Why traditional tests fail[edit]
One traditional test of whether a constituent is an argument or an adjunct is the "do-so" test (*I ate apples and oranges, and Bill did so too apples and oranges.). Turkic and structurally similar languages, like Ewen, don't have this structure, so this test doesn't work in Turkic.
Another traditional test of whether a constituent is an argument or adjunct is the grammaticality of the sentence when the constituent is left out (*Jill really likes). This doesn't work in Turkic either, since any argument ("no exceptions") can be left out if already present [in the right way] in discourse. While it will sound like information is missing when predicates are used on their own with none of their arguments, contexts can usually be thought of where most of these sound perfectly grammatical.
A potential option for Turkic[edit]
One test that seems to show something approaching argument status is an "additional information"-as-a-new-sentence test. In this test, you leave out one of the arguments in the original sentence, and provide it in a second sentence together with a repeated copy of the verb.
For example, take the following sentence:
Кечээ мугалим студентке китеп(ти) берген. yesterday teacher student-to book(the) gave.
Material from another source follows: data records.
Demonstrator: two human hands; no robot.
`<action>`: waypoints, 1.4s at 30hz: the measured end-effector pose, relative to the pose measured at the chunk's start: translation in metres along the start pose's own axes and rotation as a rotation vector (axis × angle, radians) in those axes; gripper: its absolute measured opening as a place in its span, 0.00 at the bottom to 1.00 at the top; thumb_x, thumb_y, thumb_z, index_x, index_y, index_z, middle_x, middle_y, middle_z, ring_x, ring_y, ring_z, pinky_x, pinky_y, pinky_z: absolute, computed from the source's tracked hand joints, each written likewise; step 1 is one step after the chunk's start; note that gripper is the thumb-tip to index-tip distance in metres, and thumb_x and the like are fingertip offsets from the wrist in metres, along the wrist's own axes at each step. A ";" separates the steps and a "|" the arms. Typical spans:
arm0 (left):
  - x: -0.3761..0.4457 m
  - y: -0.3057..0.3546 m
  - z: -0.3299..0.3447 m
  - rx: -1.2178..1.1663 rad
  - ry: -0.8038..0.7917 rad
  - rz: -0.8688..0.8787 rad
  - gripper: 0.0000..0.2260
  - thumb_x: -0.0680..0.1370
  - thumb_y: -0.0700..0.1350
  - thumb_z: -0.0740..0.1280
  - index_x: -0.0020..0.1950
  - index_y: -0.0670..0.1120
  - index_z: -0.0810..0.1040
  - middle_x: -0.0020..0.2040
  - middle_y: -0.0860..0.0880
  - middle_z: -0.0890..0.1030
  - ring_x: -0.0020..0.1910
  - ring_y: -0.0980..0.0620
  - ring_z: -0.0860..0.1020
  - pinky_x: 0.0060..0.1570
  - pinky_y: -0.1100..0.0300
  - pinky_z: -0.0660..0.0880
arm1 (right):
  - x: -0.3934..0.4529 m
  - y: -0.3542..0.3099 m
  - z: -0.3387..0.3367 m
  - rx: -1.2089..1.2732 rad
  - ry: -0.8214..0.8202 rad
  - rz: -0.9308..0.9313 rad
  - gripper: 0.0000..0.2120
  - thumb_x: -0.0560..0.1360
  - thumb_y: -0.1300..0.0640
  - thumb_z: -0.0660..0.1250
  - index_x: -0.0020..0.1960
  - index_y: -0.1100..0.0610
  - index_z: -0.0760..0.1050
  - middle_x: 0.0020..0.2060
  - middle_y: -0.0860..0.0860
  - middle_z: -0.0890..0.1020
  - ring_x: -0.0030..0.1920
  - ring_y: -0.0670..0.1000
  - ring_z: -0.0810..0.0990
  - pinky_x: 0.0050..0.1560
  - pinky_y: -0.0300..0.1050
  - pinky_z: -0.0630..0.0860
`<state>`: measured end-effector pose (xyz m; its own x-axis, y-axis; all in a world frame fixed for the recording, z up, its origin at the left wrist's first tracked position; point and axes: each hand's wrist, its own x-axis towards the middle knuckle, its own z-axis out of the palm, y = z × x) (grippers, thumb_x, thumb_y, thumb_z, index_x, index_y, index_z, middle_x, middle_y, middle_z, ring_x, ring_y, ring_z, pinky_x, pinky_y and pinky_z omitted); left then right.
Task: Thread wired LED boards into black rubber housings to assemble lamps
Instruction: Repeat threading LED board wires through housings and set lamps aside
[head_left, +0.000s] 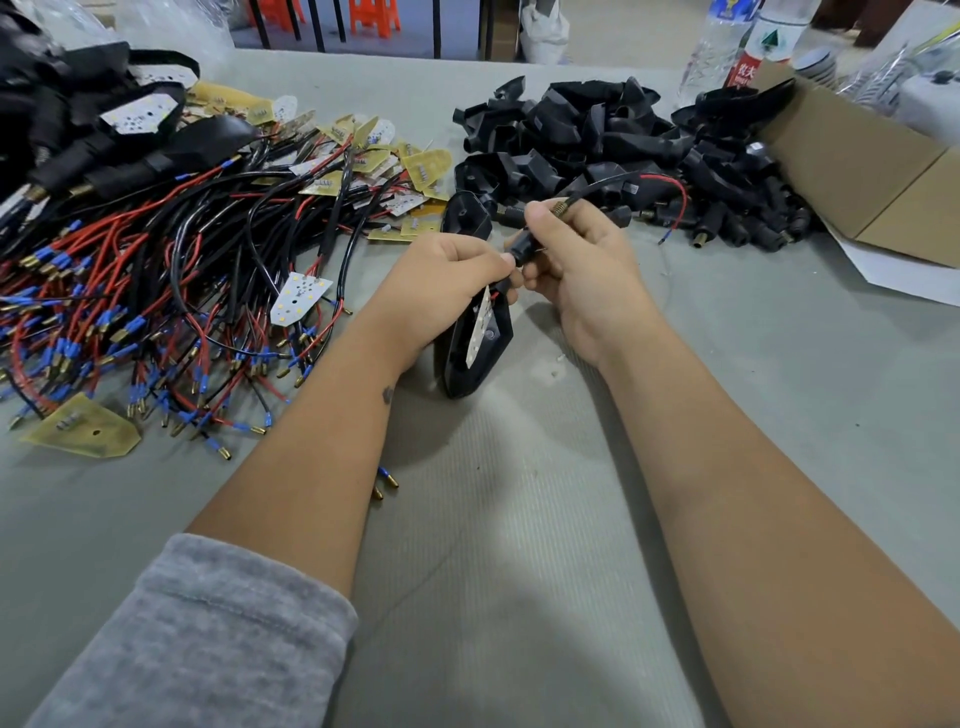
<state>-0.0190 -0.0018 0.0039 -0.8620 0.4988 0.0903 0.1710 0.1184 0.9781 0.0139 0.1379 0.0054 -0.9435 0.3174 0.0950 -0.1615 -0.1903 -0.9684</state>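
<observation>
My left hand (457, 270) grips the black housing (475, 358), which hangs below my fist with the white board (480, 330) inside it. My right hand (571, 260), just right of it, pinches the housing's neck and wires (665, 189). Beyond the housing lie the empty housings (623, 150); far left of it, the wired boards (208, 234).

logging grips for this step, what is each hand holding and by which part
Both hold one black rubber housing with an LED board inside. Left hand grips its upper body near the neck; right hand pinches the threaded stem end, where the wires exit.
</observation>
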 end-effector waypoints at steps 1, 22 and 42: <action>0.000 0.000 0.000 -0.014 0.000 -0.003 0.15 0.79 0.42 0.65 0.35 0.48 0.83 0.34 0.49 0.83 0.36 0.56 0.80 0.45 0.62 0.75 | 0.000 0.000 0.000 0.028 -0.004 0.000 0.04 0.79 0.60 0.66 0.47 0.59 0.73 0.38 0.58 0.79 0.27 0.48 0.74 0.33 0.41 0.74; 0.005 -0.001 -0.008 -0.152 0.042 -0.067 0.09 0.81 0.42 0.63 0.57 0.53 0.81 0.52 0.46 0.79 0.42 0.51 0.78 0.37 0.62 0.77 | 0.004 -0.001 -0.004 0.161 0.046 0.014 0.06 0.78 0.65 0.65 0.53 0.57 0.71 0.44 0.55 0.80 0.35 0.48 0.77 0.39 0.40 0.77; 0.004 0.000 -0.005 -0.179 0.152 0.022 0.17 0.80 0.45 0.66 0.70 0.52 0.72 0.59 0.53 0.81 0.48 0.58 0.80 0.34 0.64 0.75 | 0.001 0.003 -0.004 0.219 -0.028 0.092 0.17 0.72 0.68 0.72 0.56 0.57 0.72 0.44 0.50 0.83 0.41 0.48 0.85 0.41 0.42 0.80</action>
<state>-0.0251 -0.0042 0.0056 -0.9232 0.3631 0.1262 0.1150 -0.0523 0.9920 0.0140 0.1412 0.0017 -0.9643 0.2641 0.0182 -0.1307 -0.4152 -0.9003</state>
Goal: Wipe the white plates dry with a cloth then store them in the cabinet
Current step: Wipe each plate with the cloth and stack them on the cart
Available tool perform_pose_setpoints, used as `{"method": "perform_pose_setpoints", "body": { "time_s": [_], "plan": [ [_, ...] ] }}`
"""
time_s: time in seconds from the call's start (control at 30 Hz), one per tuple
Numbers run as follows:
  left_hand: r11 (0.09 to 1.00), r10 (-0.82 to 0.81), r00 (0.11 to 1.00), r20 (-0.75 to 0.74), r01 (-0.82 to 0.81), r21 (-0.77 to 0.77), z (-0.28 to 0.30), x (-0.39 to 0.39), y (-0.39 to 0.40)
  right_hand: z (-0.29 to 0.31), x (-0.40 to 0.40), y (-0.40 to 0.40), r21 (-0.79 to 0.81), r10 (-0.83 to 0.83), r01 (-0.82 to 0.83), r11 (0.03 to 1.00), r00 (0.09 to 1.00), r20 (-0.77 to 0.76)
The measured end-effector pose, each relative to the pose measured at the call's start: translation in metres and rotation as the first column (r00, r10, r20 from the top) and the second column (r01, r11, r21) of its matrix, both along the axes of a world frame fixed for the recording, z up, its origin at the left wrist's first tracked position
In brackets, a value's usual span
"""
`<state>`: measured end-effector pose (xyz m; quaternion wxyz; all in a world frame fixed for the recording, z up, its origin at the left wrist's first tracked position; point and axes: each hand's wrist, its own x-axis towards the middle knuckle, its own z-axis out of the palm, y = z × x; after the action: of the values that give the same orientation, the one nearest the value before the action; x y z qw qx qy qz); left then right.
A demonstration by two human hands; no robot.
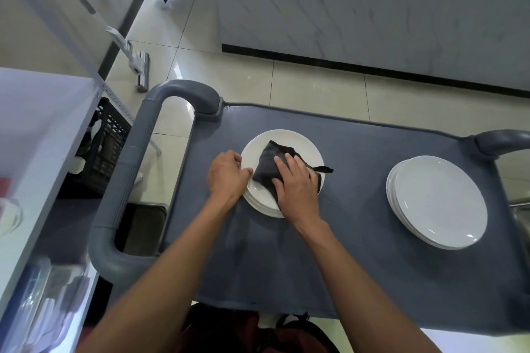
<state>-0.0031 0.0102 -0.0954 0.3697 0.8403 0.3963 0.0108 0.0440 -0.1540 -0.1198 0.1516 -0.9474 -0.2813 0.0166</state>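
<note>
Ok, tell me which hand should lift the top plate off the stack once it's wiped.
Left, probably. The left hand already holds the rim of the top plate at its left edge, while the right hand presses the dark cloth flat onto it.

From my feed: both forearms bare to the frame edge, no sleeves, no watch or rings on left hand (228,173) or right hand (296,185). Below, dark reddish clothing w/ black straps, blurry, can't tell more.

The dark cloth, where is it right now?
In the head view the dark cloth lies on the top plate of the left plate stack on the grey cart, pressed under the right hand.
</note>
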Motion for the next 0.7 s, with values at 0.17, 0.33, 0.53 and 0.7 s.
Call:
{"method": "perform_pose_setpoints", "body": {
  "time_s": [0.17,0.33,0.53,0.7],
  "plan": [
    [0.984,0.103,0.995,0.003,-0.101,-0.149,0.003,0.003,-0.002,0.002,0.001,-0.003,0.002,0.016,-0.016,1.0,0.999,-0.039],
    [0.971,0.137,0.989,0.053,-0.123,-0.207,0.009,0.002,-0.004,0.004,0.001,-0.006,0.077,-0.004,0.008,0.997,0.999,-0.045],
    [0.935,0.166,0.977,0.135,-0.112,-0.337,0.017,-0.003,-0.006,0.008,-0.002,-0.011,0.181,0.0,0.01,0.983,0.998,-0.056],
    [0.744,0.258,0.957,0.133,-0.109,-0.659,0.03,-0.005,-0.017,0.012,-0.006,-0.017,0.244,0.003,0.017,0.97,0.997,-0.08]
  ]
}}
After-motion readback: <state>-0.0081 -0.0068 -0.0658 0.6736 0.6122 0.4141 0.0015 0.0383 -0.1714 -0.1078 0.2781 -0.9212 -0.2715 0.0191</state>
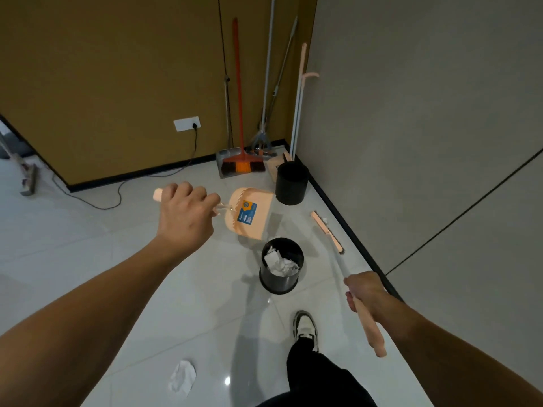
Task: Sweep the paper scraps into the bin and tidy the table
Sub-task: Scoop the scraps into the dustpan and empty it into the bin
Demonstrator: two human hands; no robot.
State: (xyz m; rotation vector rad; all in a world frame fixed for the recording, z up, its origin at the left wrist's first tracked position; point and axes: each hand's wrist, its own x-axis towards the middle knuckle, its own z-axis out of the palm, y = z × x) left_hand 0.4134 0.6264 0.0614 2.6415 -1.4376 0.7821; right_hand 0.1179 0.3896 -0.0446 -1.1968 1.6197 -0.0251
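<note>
While left hand [185, 212] grips the dustpan [249, 212] handle above the bin [281, 267] of paper scraps [279, 263], right hand [367, 295] clasps the broom [340, 245] handle.

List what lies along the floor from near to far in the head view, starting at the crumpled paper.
Crumpled paper → bin with paper scraps → peach dustpan → empty black bin → orange broom in the corner.

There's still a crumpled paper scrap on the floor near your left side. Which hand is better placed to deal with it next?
Probably the right hand: it grips the broom, which can sweep the paper scrap. The left hand holds the dustpan up by the bin.
</note>
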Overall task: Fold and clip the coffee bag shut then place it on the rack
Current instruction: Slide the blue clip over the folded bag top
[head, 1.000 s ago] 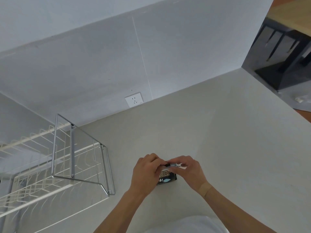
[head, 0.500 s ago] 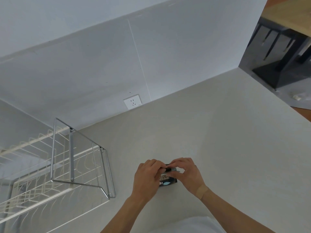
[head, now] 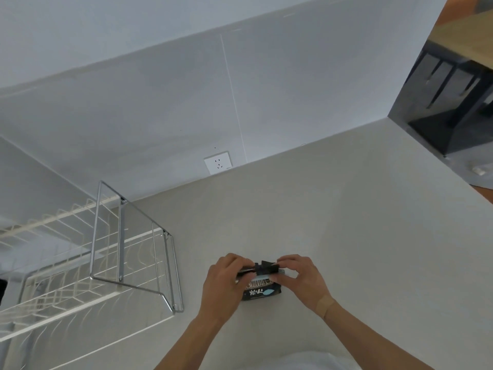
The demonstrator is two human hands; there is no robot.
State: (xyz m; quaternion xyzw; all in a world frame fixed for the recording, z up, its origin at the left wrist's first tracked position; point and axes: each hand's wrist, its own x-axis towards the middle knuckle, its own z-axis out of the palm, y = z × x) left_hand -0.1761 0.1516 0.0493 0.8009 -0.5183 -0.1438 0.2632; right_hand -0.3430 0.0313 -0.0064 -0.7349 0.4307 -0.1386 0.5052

Using this test, you can create the following sentences, marked for grammaticality in spoken [not literary] Kyrgyz. (Note that the grammaticality marking refers to the whole utterance, independent of other pragmatics, and not to either of the individual sentences, whether in combination with the other or alone, or in some other context.)
Мугалим студентке китеп(ти) берген. Кечээ берген. teacher student-to book gave. yesterday gave.
*Кечээ студентке китеп(ти) берген. Мугалим берген. yesterday student-to book(the) gave. Teacher gave.
Кечээ мугалим китеп(ти) берген. Студентке берген. yesterday teacher book(the) gave. student-to gave.
?*Кечээ мугалим студентке берген. Китеп(ти) берген. yesterday teacher student-to gave. book(the) gave.
The ungrammatical sentences show that мугалим and китеп are arguments and must be included with the original sentence. The grammaticality of moving кечээ and студентке out of the original sentence shows that they are probably adjuncts.
One approach: oblique if not core[edit]
This approach lists some tests for core arguments, and if a given noun doesn't match one of the tests, then it's considered oblique (non-core).
Tests for core include:
- Is it a nominative subject?
- Justification: nominative subjects agree in person/number with the verb, whether overt or not.
- Is it an accusative object?
- Justification: accusative objects can be promoted to nominative subjects when the verb is passivised.
- Is it genitive subject in a subordinated sentence?
- Actual test:
- Justification:
- Is it a demoted dative/accusative/ablative subject?
- Actual test: can a sentence be created in which the noun is in nominative, the verb has one (or two) fewer causative morphemes, and the relationship between the verb and this noun preserved?